Aveva dimensioni diverse dalle attuali, raggiungeva il confine della attuale strada pedonale, fù mutilita nel 1890 per allargare la strada, passagio obbligato dei pellegrini verso il Sacro Monte.

La parrocchiale antica è considerata oggi monumento Nazionale ed è sotto la giurisdizione delle Belle Arti.

Il cambiamento toponomastico, secondo la leggenda, è da attribuirsi alla riconoscenza degli abitanti per il Vescovo Santo di Milano, che sotto l'antica torre romana, nel 389 d. C., sconfisse i seguaci dell'eresia di Ario ed edificò la prima chiesetta del Monte, poi denominato Sacro.

Nel 1568 Sant'Ambrogio Olona fu elevato a parrocchia autonoma, la popolazione lentamente aumentò, per cui il 7 dicembre 1880, per iniziativa del parroco in carica Don Pietro Bardelli, fu posta la prima pietra della nuova (ed ancora in uso) chiesa progettata dall'Ing. Varesino Paolo Mario Cantù.

E' una costruzione in stile lombardo puro con decorazioni a motivi bizantini, a navata unica con otto cappelline laterali (4 per parte).

Il 20 dicembre 1885 la nuova chiesa ubicata in via Rossetti 9, fu inaugurata con patrono Sant'Ambrogio e venne consacrata il 18 agosto 1931 dal Card. Ildefonso Schuster Arcivescovo di Milano.

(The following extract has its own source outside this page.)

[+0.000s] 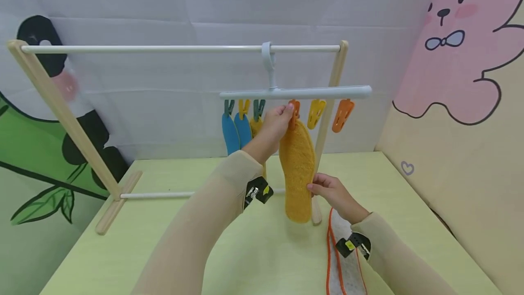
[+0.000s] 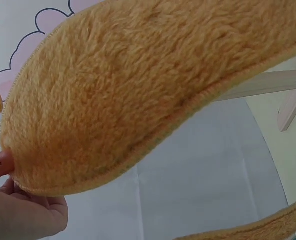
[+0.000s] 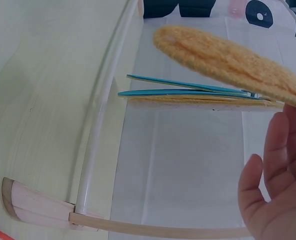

L'altare maggiore fu costruito su imitazione del ciborio della basilica di Sant'Ambrogio di Milano.

Nel 1975 fu inaugurato il nuovo altare predisposto secondo le indicazioni del Concilio Vaticano II e donato al Parroco , Don Umberto Zerbi per il suo 25° di sacerdozio.

In piazza Milite Ignoto è posto il monumento ai caduti.

Il primo rimosso dai Tedeschi nel 1943, rappresentava un "Soldato", che impugnata la bandiera nazionale, era proteso verso la trincea nemica.

Terminata la guerra si costituì un comitato esecutivo, emanazione della locale sezione combattenti e reduci, che incaricò il compaesano Angelo Frattini di studiare un nuovo bronzo.

L'Artista ideò una scultura rappresentante la "Gioventù nell'atto di stringersi al petto la bandiera italiana, Simbolo della Patria".

L'opera fu finanziata dalla popolazione e fu inaugurata il 9 settembre 1957 alla presenza delle autorità varesine e dell'On.le Tambroni, ministro degli Interni, che tagliò il nastro d'onore.

Il bronzo fu benedetto dal parroco Don Barnaba Stucchi, madrina la Sig.na Corinna Marocchi, sorella del caduto pluridecorato Carlo.

Il rione vanta un ricordo risorgimentale perchè nel 1859 Giuseppe Garibaldi fissò il proprio quartiere generale nella casa abitata dall'ex maggiore austriaco a riposo, l'italiano Zanzi, poi villa Baratelli ubicata in piazza Milite Ignoto.

Scendendo verso Olona, per Via Mulini Grassi (cognome della famiglia) si trovano case antiche ed i mulini che utilizzavano l'acqua del fiume Olona.

Verso Avigno, sulla destra, esiste un antica cappelletta, nella quale c'è un affresco raffigurante una Beata vergine in trono e Santi che gli esperti fanno risalire al XVI secolo.

Il rione un tempo aveva una chiesa dedicata a San Michele Arcangelo: era posta al bivio che da Sant'Ambrogio conduce a Bregazzana e che fù demolita nel 1908 perchè pericolante.

La statua di San Michele è conservata nella chiesa parrocchiale.

Nel rione esisteva un tempo il convento degli Olivetani di san Vittore che furono allontanati nel 1748 perchè non provvedevano alla cura delle anime secondo gli ordini ricevuti.

Infine a Sant'Ambrogio Olona esistono splendide ville: Calcaterra Battistoni anteriore al 1875; Toeplitz-Mocchetti con parco, anteriore al 1934 (ora è del comune e sede di museo e sede universitaria); Bassanini, anteriore al 1934; Sacchi Testa Rusconi, anteriore al 1934.